As tied up as we are in waiting for legislation to catch up with our humanity, being a gay man can be supremely liberating. This is especially so on a behavioral level. (I assume this is similar for queer people of all and/or no genders, but I'm just speaking from experience here.) To be at peace with your queerness is to allow yourself to do whatever the fuck. We're not really expected to adhere to the heteronormative confines of masculinity, so why should we? Getting over the fear of being called a faggot really opens up the possibilities of how you represent yourself – you can be as masculine and/or as feminine as you are and/or see fit at a moment's notice.
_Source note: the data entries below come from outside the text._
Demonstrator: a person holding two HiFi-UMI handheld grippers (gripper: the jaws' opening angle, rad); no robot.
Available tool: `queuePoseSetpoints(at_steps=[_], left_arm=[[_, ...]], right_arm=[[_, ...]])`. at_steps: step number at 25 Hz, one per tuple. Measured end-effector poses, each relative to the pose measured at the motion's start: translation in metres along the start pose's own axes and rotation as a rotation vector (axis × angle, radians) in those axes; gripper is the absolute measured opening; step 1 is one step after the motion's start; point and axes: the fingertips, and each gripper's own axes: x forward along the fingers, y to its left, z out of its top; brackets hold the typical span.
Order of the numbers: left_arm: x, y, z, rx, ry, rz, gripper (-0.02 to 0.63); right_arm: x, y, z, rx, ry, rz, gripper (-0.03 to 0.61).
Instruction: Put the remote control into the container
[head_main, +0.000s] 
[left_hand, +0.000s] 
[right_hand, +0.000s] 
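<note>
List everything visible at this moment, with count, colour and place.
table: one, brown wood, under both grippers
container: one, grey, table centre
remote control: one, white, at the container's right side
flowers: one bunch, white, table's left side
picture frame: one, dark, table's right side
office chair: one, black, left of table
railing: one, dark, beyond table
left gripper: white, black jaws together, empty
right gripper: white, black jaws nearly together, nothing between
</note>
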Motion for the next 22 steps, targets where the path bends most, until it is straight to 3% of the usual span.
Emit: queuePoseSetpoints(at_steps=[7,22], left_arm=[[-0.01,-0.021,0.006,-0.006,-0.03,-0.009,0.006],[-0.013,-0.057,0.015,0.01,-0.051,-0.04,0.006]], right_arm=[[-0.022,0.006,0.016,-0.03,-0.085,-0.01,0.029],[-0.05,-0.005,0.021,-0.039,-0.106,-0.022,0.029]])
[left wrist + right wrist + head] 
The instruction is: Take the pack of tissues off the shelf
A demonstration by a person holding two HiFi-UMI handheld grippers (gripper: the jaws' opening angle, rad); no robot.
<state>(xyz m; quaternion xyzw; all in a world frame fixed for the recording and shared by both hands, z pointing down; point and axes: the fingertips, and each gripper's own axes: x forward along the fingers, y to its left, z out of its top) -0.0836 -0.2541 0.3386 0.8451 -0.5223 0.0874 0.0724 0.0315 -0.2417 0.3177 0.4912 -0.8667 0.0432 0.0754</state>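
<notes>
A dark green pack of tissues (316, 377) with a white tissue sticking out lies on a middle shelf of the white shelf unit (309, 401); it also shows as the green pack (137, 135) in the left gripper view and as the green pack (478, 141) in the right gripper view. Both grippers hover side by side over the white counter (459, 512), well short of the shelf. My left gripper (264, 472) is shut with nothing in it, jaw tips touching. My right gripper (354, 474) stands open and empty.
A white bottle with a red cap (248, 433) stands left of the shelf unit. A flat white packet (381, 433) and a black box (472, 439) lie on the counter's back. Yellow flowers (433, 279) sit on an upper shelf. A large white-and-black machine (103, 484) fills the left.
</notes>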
We still have to mind our environment (so, like, ease up on the lip liner in Uganda), but given the right place, we are freer than most.

Adam Lambert's consistently electrifying second album, Tresspassing (out this week), is that freedom set to music. It's freer than anything I've heard since the drag queen Sylvester disguised himself all over again in baritone at the conclusion of his "Dance (Disco Heat)." Though pummeling with house beats that by now have had their historical gayness ironed out of them by mainstream acceptance, Trespassing's tracks are largely more slinky than your typically buzzing and blaring Euro-radio fare. They often are stripped down, effete. "Kickin' In" recalls the unfairly ignored cowbell disco invocations by Pharrell Williams on Madonna's Hard Candy. The title track references the entire phenomenon of non-disco groups going disco — it overtly signifies Queen's "Another One Bites the Dust" in limber, pronounced bass line and pre-chorus steam-whooshing. It's smitten with musically ambiguous sexuality.

Lambert is one to mix it up, too, as he often unleashes a hair-metal yowl that harkens back to yet a different era of masculine/feminine fluidity. He rarely flames out vocally, save some operatic caterwauling in the George Michael-y "Broken English." Even his command to, "Work bitch!" in "Pop That Lock" is kind of inhaled and reserved, a drag-queen sentiment that's coming from a dude with just some eyeliner on his face. OK, and maybe some foundation.

There is a deliciously matter-of-fact approach to the overt gayness throughout – on the Maroon 5-ish "Shady," Lambert reveals plainly enough to go undetected unless you're really paying attention, "I throw more shade than a cloudy day." Elsewhere, he sings about his friend's friend Eddie with a "persuasive" "dirty mind," he implores some prey he spots while on the hunt to "Get your ass down to the front, go on and pull it out, I dare you," and he uses the words "ass" and "load" in sequential sentences. He best sums up his entire mindset here in the homage to/rip-off of Berlin's "No More Words," "Cuckoo": "I'm cocked and I'm ready to go."

There's a little bit of heavy-handed activism by way of love song — in the placid "Outlaws of Love," whose melody lightly recalls a hit from his first album, "Whataya Want From Me," he gets all Brokeback in his prettiest croon: "They say we'll rot in Hell / But I don't think we will / They've branded us enough / Outlaws of love." The song is nice, but it doesn't proclaim anything that the rest of the album hasn't said already with more subtlety and inherent assertion. For someone whose gayness has always been a talking point (even when he wasn't doing the talking during his stint on American Idol), whose career has felt the curse disproportionate to the gifts, whose first album ranked around a 4 on the musical Kinsey scale versus Tresspassing's solid 6, it seems that Lambert has achieved peace with himself in his music. There's almost nothing here that a straight dude could get away with singing. On Tresspassing, Lambert is here, queer and it sure sounds like he's used to it. It's a boon to his art.